Your task is to write out the complete listing exactly as it is shown.

* * * * * * *

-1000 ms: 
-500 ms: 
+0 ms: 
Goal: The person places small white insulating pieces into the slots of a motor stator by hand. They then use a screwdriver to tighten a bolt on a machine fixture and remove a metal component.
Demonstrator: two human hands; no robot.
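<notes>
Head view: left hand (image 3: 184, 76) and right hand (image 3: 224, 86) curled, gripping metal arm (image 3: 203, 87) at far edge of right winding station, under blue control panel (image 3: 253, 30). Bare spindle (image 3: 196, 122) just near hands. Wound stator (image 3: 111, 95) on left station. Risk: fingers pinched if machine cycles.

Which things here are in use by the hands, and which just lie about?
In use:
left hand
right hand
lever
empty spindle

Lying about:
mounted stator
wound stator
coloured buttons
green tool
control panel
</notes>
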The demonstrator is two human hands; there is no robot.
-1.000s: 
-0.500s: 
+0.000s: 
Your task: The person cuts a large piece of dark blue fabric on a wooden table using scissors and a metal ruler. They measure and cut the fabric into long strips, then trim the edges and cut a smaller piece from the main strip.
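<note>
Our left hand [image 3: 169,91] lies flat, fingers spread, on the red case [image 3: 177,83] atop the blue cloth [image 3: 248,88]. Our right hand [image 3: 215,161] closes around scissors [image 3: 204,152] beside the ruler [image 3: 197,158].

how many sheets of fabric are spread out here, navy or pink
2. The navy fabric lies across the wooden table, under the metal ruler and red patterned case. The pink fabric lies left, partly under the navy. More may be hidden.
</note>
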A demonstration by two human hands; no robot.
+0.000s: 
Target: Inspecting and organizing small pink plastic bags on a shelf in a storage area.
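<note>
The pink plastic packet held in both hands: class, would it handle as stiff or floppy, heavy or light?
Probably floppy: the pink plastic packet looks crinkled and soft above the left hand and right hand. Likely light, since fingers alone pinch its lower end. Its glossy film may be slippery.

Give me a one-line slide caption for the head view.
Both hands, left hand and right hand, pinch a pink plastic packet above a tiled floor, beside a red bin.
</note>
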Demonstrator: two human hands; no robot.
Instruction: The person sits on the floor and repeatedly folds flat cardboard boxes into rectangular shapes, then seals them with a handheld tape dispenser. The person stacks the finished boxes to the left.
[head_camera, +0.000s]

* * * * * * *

§ Output of the task:
-1000 ms: 
-500 ms: 
+0 ms: 
Goal: The person places small white insulating pieces into the slots of a motor stator by hand. They then use a screwdriver to tighten a bolt on a machine fixture and remove a metal component.
Demonstrator: two human hands; no robot.
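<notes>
Head view: left hand (image 3: 184, 76) and right hand (image 3: 224, 86) curled, gripping metal arm (image 3: 203, 87) at far edge of right winding station, under blue control panel (image 3: 253, 30). Bare spindle (image 3: 196, 122) just near hands. Wound stator (image 3: 111, 95) on left station. Risk: fingers pinched if machine cycles.

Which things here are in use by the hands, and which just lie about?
In use:
left hand
right hand
lever
empty spindle

Lying about:
mounted stator
wound stator
coloured buttons
green tool
control panel
</notes>
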The demonstrator is two human hands; there is no robot.
-1.000s: 
-0.500s: 
+0.000s: 
Your task: The person cuts a large piece of dark blue fabric on a wooden table using scissors and a metal ruler. They measure and cut the fabric into long strips, then trim the edges and cut a smaller piece from the main strip.
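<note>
Our left hand [image 3: 169,91] lies flat, fingers spread, on the red case [image 3: 177,83] atop the blue cloth [image 3: 248,88]. Our right hand [image 3: 215,161] closes around scissors [image 3: 204,152] beside the ruler [image 3: 197,158].

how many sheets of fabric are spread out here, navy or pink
2. The navy fabric lies across the wooden table, under the metal ruler and red patterned case. The pink fabric lies left, partly under the navy. More may be hidden.
</note>
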A demonstration by two human hands; no robot.
+0.000s: 
Target: Inspecting and organizing small pink plastic bags on a shelf in a storage area.
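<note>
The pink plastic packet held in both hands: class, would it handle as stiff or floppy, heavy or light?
Probably floppy: the pink plastic packet looks crinkled and soft above the left hand and right hand. Likely light, since fingers alone pinch its lower end. Its glossy film may be slippery.

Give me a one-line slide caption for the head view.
Both hands, left hand and right hand, pinch a pink plastic packet above a tiled floor, beside a red bin.
</note>
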Demonstrator: two human hands; no robot.
Instruction: The person sits on the floor and repeatedly folds flat cardboard boxes into rectangular shapes, then seals them with a handheld tape dispenser. The person stacks the finished boxes to the left.
[head_camera, +0.000s]

No more output will be given.